FarmFriend: Your crop companion

PAT 348

­­Across the world, agriculture is an important business that employs a large percentage of the workforce and is essential to the maintenance of international food supply chains. Despite its significance, many farmers find it difficult to get the vital information they need regarding their crops; these problems include communication difficulties, a lack of crop inspectors, and other issues that prevent their questions from being answered. This work presents a novel software solution that is implemented using a chatbot interface and is intended to bridge the information gap that exists between farmers and the vital data they need. This solution grants farmers easy and immediate access to vital agriculture related queries in their native language

This methodology encompasses thorough data collection, processing, and storage strategies, coupled with an innovative retrieval system that applies the Maximum Marginal Relevance (MMR) technique to balance the relevance and diversity of the information provided. We utilize advanced Natural Language Processing (NLP) techniques, including tokenization and chunking, to preprocess data, significantly enhancing the efficiency of the data retrieval and response generation process. Specifically, the framework that was used employs the Langchain library for text segmentation and the OpenAI Embeddings API for generating semantically rich vector embeddings of agricultural content. These embeddings are stored and managed using the Chroma vector store, facilitating efficient retrieval based on query relevance.
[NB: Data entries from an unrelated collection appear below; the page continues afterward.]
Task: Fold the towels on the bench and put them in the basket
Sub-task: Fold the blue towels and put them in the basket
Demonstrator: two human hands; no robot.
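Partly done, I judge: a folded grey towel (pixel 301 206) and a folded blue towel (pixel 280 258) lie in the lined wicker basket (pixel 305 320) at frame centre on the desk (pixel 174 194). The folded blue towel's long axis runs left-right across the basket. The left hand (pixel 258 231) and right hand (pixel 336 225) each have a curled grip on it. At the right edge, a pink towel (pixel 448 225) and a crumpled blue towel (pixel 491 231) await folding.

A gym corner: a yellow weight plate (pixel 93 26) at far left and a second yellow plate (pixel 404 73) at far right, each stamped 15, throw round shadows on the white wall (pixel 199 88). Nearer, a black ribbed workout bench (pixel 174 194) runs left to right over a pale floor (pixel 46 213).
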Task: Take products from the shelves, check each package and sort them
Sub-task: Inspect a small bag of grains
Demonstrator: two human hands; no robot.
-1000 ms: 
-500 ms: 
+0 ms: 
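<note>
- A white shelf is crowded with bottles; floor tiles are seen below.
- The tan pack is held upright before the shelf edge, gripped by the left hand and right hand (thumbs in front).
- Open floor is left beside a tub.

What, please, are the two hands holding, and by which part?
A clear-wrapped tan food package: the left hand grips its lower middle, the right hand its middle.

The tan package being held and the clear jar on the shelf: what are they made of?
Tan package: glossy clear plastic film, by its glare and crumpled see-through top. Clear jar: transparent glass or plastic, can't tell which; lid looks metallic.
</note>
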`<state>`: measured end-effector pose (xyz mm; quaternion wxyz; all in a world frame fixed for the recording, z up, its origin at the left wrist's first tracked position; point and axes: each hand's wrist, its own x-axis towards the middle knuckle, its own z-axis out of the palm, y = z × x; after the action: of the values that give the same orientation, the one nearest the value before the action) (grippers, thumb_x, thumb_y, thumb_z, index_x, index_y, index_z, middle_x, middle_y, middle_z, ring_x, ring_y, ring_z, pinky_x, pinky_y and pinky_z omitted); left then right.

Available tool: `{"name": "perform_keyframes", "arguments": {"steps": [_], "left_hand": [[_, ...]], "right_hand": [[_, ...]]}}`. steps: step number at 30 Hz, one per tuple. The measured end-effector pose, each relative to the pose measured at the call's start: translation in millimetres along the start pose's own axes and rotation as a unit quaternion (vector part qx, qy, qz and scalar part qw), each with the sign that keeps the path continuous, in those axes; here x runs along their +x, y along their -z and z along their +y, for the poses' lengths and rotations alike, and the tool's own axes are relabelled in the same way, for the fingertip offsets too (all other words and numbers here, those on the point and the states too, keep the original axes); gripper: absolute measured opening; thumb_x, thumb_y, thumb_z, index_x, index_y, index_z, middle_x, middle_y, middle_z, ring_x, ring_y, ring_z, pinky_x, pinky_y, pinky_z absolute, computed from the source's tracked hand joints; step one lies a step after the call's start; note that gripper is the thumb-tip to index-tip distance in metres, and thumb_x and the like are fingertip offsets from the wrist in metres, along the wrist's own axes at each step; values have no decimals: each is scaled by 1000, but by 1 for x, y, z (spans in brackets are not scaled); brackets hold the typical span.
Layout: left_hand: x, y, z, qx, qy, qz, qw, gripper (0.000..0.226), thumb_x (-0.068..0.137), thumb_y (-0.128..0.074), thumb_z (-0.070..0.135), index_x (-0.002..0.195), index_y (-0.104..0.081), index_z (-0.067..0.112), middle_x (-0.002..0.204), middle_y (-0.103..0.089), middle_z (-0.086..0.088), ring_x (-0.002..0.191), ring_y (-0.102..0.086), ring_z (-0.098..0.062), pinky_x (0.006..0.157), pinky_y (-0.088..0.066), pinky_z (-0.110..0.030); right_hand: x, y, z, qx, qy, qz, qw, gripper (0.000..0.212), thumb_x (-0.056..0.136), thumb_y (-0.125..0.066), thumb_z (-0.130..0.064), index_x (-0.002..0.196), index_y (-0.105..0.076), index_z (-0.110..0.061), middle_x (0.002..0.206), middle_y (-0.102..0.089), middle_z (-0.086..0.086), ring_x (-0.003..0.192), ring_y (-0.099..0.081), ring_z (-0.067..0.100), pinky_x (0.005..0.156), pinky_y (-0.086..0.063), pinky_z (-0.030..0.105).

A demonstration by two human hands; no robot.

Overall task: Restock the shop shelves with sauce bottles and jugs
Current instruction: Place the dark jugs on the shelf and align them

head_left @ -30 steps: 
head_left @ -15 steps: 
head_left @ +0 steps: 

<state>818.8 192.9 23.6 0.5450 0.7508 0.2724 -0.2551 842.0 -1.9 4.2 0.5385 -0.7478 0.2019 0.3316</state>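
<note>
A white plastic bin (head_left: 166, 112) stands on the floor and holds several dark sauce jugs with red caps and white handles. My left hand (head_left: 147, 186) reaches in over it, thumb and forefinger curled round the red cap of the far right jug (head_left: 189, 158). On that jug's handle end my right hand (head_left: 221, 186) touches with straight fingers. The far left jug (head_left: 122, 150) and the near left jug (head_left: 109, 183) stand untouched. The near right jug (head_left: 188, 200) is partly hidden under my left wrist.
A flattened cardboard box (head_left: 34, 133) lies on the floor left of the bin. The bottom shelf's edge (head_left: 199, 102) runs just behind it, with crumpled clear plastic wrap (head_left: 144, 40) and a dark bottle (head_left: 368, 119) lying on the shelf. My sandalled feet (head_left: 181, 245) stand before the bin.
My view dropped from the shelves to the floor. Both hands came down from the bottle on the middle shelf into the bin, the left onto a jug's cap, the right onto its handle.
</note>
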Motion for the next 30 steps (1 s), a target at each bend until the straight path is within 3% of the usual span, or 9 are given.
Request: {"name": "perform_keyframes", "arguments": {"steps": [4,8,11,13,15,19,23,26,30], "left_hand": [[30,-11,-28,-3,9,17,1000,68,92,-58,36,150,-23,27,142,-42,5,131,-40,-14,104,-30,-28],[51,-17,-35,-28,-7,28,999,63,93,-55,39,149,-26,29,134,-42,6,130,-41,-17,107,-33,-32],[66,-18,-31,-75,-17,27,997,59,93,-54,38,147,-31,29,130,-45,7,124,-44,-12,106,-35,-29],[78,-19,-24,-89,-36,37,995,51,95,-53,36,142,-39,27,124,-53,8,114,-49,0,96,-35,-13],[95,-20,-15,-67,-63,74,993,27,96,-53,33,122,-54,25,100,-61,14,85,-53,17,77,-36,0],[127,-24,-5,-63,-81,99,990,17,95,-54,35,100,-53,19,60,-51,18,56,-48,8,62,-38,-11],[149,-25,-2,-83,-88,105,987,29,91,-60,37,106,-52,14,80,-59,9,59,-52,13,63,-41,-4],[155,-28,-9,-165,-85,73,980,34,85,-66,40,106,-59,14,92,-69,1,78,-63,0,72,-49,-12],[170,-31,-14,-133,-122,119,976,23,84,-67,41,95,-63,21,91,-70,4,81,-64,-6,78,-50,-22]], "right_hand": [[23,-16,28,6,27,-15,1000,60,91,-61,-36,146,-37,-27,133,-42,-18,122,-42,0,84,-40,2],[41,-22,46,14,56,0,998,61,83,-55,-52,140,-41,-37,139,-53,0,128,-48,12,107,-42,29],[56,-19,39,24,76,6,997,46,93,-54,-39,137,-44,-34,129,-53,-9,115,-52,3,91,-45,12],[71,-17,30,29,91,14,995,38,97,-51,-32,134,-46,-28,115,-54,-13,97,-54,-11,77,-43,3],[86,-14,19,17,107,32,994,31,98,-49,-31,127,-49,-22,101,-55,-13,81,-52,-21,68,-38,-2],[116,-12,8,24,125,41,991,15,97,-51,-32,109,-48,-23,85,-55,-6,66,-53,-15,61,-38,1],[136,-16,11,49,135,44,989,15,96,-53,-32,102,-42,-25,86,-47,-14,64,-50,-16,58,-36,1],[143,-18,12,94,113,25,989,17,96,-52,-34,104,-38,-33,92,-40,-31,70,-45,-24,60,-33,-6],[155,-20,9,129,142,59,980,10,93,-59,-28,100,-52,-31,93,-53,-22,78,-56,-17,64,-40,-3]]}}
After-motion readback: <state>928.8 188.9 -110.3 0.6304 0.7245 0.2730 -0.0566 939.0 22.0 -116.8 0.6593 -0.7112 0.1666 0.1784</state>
To make this chatbot more accessible and user-friendly, we have integrated text-to-speech (TTS) and speech-to-text (STT) technologies. This enables farmers to interact with the chatbot through voice commands and receive audible responses, breaking down literacy barriers and making critical agricultural knowledge more accessible to a broader audience. The integration of these technologies into a pre-trained Language Model (LLM) allows for the generation of precise, actionable responses to farmer inquiries, thereby promising to transform agricultural practices worldwide. This approach allows the farmers to access valuable information, elevating crop quality and yields, and illustrates the revolutionary potential of AI in agriculture. By proposing a scalable and innovative model, this research highlights how AI can bridge gaps in critical sectors, making essential information accessible to those who need it the most.